> ABOUT THIS EXERCISE: The response should be the lines of the data, starting at the first and ending at the one that contains "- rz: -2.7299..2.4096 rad", copied without change.

> INFORMATION SUPPLIED:
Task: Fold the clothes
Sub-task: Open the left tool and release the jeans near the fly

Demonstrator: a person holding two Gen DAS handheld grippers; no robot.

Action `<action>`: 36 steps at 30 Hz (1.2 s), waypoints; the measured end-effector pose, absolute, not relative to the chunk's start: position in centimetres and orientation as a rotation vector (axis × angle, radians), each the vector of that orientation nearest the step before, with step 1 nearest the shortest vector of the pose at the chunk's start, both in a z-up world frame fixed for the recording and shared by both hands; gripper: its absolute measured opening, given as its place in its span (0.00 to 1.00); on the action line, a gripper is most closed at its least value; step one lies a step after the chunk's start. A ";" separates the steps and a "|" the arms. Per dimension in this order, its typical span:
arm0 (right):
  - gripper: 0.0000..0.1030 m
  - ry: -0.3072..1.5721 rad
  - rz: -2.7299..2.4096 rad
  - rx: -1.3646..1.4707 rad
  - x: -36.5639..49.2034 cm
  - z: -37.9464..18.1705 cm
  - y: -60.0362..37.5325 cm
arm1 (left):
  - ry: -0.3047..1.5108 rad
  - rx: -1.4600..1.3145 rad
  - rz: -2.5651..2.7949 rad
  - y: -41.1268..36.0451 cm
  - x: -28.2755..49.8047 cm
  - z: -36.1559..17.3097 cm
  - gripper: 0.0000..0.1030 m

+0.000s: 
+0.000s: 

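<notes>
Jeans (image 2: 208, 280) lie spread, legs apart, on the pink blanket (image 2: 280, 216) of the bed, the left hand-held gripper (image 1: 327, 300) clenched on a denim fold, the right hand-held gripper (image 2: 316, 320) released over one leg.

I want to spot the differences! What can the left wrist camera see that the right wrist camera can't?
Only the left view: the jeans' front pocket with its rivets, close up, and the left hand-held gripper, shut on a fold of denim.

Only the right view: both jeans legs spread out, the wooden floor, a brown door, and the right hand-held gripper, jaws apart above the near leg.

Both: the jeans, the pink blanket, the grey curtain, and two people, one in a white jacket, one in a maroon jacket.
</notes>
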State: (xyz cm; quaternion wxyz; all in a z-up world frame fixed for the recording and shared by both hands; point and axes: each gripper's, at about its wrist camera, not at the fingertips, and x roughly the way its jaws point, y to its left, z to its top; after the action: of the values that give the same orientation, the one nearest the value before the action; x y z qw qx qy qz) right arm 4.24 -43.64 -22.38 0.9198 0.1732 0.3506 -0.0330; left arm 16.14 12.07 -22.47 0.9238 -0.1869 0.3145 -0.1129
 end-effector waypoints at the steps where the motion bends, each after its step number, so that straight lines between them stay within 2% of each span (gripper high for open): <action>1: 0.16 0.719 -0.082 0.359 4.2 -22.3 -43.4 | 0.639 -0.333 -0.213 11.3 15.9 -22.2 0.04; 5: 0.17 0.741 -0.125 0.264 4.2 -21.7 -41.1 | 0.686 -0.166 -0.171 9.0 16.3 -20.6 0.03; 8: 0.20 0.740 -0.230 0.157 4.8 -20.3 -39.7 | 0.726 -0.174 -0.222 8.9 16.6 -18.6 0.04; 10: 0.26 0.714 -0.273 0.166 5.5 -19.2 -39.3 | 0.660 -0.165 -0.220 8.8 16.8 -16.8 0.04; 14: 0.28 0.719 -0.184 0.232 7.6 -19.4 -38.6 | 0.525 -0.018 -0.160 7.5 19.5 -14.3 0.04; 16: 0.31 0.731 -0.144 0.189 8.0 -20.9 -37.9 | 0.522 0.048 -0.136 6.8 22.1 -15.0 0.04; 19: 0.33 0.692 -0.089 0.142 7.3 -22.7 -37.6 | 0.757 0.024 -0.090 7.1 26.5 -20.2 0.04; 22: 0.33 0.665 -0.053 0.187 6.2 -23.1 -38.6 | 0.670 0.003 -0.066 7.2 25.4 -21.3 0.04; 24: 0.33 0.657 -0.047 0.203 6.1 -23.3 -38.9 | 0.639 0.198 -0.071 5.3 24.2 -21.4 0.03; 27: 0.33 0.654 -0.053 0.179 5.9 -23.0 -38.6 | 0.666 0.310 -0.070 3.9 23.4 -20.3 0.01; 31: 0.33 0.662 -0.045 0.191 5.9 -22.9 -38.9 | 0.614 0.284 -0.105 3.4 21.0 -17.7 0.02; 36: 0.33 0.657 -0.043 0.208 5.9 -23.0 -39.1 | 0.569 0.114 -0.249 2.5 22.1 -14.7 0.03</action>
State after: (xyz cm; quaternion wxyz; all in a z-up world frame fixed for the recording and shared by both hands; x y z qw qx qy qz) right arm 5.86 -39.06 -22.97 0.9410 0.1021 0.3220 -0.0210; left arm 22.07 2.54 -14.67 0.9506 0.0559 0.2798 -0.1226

> TASK RESPONSE:
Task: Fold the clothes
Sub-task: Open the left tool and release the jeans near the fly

Demonstrator: a person holding two Gen DAS handheld grippers; no robot.

Action `<action>`: 36 steps at 30 Hz (1.2 s), waypoints; the measured end-effector pose, absolute, not relative to the chunk's start: position in centimetres and orientation as a rotation vector (axis × angle, radians), each the vector of that orientation nearest the step before, with step 1 nearest the shortest vector of the pose at the chunk's start, both in a z-up world frame fixed for the recording and shared by both hands; gripper: its absolute measured opening, given as its place in its span (0.00 to 1.00); on the action line, a gripper is most closed at its least value; step one lies a step after the chunk's start. A ";" separates the steps and a "|" the arms. Per dimension in this order, its typical span:
arm0 (right):
  - gripper: 0.0000..0.1030 m
  - ry: -0.3072..1.5721 rad
  - rz: -2.7299..2.4096 rad

The answer requires no further additions.